### What you are asked to do
Reproduce the records exactly, beginning with their first line and ending with the line that contains "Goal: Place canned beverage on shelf", and output nothing more.

★ ★ ★

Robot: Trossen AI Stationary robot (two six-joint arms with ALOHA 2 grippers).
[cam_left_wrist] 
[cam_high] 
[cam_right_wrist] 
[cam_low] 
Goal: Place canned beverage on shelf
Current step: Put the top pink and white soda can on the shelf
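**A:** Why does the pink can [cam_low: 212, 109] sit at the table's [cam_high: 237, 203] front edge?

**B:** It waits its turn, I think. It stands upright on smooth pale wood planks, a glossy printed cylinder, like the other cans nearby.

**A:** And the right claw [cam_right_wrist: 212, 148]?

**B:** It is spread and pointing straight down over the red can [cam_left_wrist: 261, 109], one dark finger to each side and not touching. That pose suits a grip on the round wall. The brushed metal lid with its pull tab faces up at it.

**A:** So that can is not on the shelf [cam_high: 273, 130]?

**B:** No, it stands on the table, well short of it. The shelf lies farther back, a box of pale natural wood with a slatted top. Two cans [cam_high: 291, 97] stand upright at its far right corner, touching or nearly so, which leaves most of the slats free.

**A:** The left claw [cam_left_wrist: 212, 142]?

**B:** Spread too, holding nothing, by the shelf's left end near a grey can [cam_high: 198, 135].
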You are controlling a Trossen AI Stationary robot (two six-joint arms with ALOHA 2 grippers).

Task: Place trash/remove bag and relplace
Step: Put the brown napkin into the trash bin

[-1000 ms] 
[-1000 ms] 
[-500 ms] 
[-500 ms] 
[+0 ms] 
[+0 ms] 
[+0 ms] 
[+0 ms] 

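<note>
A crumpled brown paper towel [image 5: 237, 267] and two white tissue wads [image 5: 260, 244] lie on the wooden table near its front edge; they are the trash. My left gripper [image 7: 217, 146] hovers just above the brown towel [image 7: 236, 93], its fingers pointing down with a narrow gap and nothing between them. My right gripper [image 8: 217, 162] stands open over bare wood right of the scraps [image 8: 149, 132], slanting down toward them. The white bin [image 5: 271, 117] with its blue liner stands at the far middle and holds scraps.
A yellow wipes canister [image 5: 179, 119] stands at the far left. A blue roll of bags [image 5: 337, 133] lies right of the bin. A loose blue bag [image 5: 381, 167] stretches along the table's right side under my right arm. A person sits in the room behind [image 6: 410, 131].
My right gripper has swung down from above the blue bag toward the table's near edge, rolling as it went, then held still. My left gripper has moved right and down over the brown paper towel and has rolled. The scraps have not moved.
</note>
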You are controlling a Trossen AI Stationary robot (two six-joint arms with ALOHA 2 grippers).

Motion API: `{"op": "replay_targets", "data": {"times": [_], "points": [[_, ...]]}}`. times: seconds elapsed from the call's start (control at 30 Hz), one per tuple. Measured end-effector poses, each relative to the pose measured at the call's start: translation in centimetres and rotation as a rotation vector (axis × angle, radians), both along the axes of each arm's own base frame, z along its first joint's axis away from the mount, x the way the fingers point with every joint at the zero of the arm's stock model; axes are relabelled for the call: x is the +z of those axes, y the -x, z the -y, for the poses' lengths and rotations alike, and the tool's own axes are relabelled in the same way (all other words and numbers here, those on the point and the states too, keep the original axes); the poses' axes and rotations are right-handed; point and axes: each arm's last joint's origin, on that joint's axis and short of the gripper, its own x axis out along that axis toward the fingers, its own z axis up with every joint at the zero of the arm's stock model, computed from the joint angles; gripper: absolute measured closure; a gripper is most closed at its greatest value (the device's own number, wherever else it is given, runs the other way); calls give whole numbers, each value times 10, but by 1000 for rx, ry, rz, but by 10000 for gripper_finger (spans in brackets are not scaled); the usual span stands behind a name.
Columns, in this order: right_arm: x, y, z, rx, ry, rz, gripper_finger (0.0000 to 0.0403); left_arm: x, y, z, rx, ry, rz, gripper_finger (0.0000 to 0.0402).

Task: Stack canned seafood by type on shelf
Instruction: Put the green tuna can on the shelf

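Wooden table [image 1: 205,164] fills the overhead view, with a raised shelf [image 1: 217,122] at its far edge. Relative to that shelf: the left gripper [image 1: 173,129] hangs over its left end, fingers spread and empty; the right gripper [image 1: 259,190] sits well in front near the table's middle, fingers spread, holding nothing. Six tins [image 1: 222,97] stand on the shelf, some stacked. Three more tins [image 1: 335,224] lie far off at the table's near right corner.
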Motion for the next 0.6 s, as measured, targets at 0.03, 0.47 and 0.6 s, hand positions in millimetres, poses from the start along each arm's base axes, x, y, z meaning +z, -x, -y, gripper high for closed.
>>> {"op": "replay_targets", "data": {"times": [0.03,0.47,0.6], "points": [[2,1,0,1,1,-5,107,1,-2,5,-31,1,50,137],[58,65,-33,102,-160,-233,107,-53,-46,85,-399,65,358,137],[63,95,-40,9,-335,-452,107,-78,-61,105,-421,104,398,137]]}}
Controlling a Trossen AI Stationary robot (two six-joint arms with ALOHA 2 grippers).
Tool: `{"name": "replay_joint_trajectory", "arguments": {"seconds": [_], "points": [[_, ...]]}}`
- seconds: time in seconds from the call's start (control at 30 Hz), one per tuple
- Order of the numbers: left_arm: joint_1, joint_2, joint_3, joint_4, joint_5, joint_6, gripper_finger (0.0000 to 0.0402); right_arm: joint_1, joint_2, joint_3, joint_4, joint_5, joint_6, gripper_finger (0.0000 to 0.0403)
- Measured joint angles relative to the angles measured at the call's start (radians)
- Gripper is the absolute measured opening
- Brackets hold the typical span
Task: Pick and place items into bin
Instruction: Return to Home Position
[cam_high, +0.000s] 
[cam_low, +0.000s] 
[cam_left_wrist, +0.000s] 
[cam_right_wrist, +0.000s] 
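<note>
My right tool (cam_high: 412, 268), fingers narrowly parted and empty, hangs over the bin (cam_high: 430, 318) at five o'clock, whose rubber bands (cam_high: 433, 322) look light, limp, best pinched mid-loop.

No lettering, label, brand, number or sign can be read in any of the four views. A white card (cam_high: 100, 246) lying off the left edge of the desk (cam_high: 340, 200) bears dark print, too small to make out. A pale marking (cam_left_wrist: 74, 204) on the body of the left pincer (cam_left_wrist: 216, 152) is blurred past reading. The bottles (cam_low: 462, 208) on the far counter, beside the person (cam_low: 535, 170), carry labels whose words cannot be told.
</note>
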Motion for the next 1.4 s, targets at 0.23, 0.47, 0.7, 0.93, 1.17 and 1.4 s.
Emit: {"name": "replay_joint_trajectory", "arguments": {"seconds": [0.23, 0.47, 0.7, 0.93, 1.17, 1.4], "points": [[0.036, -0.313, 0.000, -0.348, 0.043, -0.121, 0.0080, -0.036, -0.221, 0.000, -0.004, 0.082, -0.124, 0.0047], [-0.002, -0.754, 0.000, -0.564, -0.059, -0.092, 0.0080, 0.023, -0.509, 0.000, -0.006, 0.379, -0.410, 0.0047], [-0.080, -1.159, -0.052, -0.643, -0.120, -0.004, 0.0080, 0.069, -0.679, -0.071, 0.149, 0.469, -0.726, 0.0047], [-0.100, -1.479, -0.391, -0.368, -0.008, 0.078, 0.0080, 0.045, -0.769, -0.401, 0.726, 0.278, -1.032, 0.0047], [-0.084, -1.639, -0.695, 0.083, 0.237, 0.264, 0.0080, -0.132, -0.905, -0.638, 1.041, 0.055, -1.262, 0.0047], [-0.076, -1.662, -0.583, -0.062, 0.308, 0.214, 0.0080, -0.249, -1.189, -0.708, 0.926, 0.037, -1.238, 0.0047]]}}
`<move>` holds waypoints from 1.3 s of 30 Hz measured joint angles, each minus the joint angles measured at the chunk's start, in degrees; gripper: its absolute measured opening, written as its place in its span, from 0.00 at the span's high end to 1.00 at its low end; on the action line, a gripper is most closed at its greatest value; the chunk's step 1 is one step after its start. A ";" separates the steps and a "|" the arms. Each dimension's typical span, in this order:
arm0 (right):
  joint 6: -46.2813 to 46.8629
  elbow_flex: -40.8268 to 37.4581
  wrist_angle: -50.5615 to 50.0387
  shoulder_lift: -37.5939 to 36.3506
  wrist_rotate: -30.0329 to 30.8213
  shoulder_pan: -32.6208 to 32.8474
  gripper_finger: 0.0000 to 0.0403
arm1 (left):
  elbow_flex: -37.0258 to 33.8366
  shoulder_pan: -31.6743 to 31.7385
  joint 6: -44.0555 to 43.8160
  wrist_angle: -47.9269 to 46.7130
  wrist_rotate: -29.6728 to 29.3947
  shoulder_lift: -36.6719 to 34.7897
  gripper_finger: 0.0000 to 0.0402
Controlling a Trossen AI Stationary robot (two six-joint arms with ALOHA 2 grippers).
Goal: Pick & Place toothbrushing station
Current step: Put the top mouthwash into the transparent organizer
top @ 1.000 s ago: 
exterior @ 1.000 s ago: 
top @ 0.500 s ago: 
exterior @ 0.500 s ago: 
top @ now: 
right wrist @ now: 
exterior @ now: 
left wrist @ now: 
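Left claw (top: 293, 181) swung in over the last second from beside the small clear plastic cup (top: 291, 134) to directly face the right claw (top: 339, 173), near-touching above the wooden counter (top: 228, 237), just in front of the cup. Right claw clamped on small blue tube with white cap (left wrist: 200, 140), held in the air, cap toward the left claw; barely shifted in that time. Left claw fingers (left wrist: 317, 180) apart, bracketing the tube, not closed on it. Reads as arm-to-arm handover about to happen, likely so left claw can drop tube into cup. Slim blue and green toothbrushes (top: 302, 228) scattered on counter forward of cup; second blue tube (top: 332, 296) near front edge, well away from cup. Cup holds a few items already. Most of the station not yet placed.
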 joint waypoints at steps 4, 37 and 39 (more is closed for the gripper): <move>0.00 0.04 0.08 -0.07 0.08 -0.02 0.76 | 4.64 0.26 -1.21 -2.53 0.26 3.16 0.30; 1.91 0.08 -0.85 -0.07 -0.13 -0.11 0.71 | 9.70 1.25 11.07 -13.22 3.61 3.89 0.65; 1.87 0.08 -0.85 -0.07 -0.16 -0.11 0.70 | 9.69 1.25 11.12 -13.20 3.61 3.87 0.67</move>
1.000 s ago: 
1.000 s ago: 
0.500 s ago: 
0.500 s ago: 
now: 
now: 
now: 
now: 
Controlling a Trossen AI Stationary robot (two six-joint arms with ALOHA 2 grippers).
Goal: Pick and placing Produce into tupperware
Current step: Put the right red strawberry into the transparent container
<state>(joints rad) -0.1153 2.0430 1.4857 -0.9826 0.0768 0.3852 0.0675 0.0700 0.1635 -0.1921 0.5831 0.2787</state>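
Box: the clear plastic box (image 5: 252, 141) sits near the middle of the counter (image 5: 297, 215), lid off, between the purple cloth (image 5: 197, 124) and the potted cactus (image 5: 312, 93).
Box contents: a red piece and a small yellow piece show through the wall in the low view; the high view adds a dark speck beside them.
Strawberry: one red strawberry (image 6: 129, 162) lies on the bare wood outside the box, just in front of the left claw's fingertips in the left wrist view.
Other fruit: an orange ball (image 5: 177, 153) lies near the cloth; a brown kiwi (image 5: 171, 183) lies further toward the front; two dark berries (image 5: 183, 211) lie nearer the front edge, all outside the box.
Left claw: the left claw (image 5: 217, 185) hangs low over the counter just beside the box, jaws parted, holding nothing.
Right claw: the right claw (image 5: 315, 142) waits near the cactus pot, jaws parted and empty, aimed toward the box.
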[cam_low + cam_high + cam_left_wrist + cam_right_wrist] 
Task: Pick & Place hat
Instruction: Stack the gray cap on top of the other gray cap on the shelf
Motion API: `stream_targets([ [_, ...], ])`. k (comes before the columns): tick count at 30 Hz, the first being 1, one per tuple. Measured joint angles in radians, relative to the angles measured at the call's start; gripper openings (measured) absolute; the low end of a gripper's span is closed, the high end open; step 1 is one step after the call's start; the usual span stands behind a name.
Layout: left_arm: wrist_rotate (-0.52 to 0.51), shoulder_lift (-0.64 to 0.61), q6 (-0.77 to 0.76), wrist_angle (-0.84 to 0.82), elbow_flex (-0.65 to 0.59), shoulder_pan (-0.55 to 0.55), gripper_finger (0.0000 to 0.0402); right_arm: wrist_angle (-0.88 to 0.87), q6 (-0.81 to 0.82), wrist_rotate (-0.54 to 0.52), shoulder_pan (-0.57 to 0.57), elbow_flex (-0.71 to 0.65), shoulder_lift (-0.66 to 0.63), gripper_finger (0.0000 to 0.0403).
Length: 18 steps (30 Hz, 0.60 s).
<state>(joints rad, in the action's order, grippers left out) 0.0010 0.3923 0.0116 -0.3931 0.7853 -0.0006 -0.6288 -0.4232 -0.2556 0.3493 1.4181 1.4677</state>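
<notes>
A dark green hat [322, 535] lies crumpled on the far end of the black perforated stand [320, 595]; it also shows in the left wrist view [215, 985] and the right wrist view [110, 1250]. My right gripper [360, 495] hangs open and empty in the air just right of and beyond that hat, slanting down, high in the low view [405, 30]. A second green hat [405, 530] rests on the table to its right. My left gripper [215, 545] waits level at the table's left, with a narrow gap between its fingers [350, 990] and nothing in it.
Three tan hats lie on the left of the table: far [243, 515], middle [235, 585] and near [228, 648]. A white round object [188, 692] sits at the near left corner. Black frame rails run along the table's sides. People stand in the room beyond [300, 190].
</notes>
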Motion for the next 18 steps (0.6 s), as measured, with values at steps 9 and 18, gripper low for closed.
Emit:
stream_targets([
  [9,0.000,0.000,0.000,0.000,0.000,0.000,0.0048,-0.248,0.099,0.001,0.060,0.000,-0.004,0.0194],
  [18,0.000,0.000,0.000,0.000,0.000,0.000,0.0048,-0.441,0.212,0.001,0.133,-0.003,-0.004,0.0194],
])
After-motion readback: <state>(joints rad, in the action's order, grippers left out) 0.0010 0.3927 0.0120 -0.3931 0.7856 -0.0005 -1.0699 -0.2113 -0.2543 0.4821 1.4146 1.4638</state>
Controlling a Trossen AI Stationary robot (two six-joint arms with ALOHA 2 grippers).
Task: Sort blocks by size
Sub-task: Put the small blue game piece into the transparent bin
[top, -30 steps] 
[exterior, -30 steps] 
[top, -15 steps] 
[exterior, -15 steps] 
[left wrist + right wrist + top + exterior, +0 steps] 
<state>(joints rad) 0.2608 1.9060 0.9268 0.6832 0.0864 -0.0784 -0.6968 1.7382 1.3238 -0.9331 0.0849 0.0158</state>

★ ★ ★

### Response to this task
Robot: Trossen AI Stationary robot (two six-joint arms with ALOHA 2 grippers).
[cam_left_wrist] 
[cam_high] 
[cam_right_wrist] 
[cam_low] 
Goal: Place canned beverage on shelf

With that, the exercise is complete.